People, why are we standing around? We're in Japan.
- [CHEERING.]
- [OVERLAPPING CHATTER.]
[MATT.]
Steph! Steph! [MAX.]
Konnichiwa.
Konnichiwa.
I can't wait to propose to DJ.
I'm gonna just do it in the cab.
Really? That's the most romantic place? I was gonna propose at the baggage carousel, but then the bags came and ruined everything.
OK, everybody.
Take someone's hand, and stay close together.
Got it.
Oh.
Thanks, guys, but I'm gonna walk with my kids.
You can hold each other's hands.
Why are we doing this? Because DJ told us to.
Now hold on tight.
[DJ.]
Get ready! OK, light's green! - Move! - [STEVE.]
Go! [CHATTERING.]
[KIMMY.]
Oh, my God! Alright! Good job everyone, we made it.
Hey! Who are you? [SHOUTS.]
Hey, Mom! I made new friends! - There! - Baby, I'll get him.
I got him.
Kimmy, I've been dying to get you alone.
Huh? What? Remember we switched seats? DJ was wearing a sleep mask, and thought she was talking to you.
She told me that she was gonna pick me instead of Matt! Sweet cheese, what did you say? Nothing! I just made this face.
I mean, what do I do? What if DJ really was gonna pick me? This could be our wedding.
Shouldn't you have this conversation with DJ? OK.
I'm gonna talk to DJ right now.
Kiss me.
Maybe not right now? Hey, baby! Oh, Steve! You made it! I missed you so much.
Oh, I missed you too.
How was your plane ride? Why? What did you hear? Nothing.
I'm just making conversation.
Oh! You know, it was a normal flight.
There were no secrets shared whatsoever.
I don't know why I said that.
So Just kiss me.
Hey.
Rose.
Hi, Max! Oh, my.
Is it possible you've gotten more beautiful since last I saw you? It is possible.
My front tooth grew in.
Tomorrow is gonna be a blast.
Oh! I know! I know! I know! I know! We are going to Hello Kitty Land! Oh, I'm so excited! Me too! I can't wait to go to Hello Kitty Land? I think you meant to say Samurai Town.
No.
Hello Kitty Land, the cutest place on Earth! Oh, I've been dying to go ever since I heard about it yesterday.

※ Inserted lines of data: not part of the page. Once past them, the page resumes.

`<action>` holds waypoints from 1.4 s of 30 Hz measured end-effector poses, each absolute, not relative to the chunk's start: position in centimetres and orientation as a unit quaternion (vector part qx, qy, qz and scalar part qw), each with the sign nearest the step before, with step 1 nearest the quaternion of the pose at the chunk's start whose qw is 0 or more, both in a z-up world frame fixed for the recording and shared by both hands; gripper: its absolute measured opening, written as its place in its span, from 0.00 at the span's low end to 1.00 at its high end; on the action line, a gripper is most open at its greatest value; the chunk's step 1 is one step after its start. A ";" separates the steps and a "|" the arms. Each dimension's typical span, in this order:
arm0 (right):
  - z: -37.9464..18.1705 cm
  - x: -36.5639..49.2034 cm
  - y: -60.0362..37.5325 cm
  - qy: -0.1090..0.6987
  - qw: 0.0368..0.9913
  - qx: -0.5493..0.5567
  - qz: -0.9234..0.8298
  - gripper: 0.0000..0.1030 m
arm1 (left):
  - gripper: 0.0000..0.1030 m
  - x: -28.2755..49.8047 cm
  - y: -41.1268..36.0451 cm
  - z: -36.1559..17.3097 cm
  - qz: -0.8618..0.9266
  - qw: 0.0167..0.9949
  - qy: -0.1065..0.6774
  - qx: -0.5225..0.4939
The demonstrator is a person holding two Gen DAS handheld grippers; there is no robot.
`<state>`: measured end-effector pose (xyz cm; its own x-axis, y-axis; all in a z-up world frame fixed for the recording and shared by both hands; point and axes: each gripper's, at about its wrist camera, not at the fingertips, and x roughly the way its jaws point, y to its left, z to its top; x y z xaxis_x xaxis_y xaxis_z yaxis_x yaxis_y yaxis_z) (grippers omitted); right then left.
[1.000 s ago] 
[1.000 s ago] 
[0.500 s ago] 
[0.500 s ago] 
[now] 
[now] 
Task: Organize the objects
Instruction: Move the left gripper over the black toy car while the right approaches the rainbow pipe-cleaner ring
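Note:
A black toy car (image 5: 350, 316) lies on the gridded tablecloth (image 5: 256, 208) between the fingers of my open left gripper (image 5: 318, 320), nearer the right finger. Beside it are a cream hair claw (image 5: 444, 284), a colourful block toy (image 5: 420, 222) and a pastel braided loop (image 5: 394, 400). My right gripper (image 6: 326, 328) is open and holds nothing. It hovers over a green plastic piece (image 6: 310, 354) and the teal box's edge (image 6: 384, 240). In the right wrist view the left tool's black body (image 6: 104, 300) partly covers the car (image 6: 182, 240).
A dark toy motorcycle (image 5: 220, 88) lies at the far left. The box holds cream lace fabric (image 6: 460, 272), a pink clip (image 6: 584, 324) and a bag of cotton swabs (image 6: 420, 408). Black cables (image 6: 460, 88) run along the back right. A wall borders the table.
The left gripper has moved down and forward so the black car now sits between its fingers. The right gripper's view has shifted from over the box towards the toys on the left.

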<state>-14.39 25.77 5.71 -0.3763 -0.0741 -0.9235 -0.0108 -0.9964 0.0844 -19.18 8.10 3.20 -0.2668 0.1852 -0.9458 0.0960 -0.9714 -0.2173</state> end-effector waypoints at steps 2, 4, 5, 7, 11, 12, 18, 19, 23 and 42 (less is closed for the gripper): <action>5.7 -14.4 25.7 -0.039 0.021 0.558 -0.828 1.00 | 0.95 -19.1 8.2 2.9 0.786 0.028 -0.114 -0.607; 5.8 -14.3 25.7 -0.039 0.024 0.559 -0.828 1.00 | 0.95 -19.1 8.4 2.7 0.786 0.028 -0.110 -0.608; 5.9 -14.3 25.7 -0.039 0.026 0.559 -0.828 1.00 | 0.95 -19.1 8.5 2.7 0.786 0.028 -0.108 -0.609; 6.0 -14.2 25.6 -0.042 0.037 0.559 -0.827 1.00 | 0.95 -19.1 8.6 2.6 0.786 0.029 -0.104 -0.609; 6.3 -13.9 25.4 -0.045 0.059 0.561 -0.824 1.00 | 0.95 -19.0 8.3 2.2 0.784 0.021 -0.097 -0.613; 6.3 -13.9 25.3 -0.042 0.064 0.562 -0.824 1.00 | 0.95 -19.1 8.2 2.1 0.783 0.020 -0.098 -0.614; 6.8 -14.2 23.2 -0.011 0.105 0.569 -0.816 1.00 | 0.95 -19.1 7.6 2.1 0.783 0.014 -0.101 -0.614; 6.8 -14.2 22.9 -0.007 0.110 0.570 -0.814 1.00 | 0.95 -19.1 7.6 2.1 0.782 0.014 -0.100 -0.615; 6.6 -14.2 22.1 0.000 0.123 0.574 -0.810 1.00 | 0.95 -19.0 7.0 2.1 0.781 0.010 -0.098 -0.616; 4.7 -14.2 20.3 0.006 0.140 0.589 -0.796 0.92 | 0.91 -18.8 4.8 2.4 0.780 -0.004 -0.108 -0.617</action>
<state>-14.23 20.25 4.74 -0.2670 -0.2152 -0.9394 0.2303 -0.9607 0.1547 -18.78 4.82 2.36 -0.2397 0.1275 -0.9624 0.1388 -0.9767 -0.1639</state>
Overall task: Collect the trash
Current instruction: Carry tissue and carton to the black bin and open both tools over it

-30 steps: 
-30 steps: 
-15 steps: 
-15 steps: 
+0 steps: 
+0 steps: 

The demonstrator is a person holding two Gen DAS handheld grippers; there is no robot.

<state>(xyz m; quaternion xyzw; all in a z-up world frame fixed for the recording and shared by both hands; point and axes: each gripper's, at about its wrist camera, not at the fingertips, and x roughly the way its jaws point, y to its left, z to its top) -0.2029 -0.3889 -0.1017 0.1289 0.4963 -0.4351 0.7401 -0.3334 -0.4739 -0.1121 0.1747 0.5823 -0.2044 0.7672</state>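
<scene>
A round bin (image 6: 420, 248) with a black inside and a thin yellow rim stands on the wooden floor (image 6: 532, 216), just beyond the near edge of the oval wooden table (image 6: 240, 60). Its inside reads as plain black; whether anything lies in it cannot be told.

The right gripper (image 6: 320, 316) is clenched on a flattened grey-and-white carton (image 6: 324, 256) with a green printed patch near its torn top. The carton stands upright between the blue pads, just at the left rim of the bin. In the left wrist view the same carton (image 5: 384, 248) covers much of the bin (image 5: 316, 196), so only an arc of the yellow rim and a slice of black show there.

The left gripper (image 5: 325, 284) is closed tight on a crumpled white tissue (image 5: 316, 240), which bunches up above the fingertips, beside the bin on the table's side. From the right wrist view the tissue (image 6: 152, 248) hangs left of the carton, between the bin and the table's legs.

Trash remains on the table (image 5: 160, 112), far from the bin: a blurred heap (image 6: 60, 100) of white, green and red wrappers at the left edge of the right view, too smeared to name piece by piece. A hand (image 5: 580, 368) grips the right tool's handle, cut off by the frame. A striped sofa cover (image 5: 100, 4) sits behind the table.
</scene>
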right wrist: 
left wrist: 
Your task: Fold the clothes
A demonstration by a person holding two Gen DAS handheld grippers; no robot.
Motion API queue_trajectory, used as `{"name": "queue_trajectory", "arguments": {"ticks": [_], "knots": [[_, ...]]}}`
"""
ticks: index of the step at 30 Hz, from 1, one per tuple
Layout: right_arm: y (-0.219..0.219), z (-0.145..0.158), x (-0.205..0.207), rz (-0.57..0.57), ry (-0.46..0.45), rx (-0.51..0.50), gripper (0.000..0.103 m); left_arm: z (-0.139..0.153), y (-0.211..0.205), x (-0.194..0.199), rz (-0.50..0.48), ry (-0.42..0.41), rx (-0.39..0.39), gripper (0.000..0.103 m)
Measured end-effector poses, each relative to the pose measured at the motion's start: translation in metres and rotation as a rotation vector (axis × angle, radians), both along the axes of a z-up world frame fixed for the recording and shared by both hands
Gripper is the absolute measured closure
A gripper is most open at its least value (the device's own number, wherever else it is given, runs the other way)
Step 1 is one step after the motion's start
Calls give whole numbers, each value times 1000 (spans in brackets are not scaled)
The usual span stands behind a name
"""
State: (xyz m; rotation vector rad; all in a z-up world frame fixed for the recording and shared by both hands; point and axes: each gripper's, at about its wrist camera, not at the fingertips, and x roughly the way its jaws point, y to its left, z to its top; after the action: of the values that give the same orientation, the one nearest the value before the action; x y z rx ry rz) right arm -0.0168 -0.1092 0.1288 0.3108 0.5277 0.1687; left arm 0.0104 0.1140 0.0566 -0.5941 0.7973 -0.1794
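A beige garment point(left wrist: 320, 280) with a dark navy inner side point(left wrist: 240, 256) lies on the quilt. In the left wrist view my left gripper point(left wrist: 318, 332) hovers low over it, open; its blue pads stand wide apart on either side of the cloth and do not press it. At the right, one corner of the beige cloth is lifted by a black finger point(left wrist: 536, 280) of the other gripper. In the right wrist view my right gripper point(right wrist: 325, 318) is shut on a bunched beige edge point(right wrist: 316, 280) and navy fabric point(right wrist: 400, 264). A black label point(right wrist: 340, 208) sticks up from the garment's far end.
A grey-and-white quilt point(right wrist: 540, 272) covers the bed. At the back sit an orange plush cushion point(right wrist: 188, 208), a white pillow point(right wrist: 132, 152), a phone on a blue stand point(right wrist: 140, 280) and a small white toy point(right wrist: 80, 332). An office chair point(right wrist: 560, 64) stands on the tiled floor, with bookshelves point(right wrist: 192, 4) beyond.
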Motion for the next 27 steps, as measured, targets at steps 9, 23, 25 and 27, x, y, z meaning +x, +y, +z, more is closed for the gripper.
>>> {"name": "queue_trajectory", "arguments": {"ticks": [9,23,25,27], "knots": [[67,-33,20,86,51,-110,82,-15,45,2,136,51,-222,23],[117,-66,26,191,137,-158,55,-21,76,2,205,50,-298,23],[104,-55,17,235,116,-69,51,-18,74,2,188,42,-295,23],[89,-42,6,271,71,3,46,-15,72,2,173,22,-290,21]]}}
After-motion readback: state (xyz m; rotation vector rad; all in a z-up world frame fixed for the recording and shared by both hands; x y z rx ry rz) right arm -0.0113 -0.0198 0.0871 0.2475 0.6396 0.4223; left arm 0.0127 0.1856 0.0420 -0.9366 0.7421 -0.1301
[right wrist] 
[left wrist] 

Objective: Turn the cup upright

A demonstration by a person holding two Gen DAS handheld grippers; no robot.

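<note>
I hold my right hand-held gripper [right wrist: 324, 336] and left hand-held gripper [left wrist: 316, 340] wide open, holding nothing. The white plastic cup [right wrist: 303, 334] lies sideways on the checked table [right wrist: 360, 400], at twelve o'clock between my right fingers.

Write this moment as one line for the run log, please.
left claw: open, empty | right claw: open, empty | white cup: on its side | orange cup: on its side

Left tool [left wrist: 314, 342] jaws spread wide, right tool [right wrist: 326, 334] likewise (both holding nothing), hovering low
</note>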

Please, please, please, please, please, can we go? You'd be my hero forever.
Well, when you put it that way, I really can't say no.
You really can't.
[ROSE LAUGHS.]
[MAX GROANS.]
OK, Steve, it's time for you to meet my mother and my stepfather, The Dragon.
Whoa, hey.
How come he's called "The Dragon"? There are stories.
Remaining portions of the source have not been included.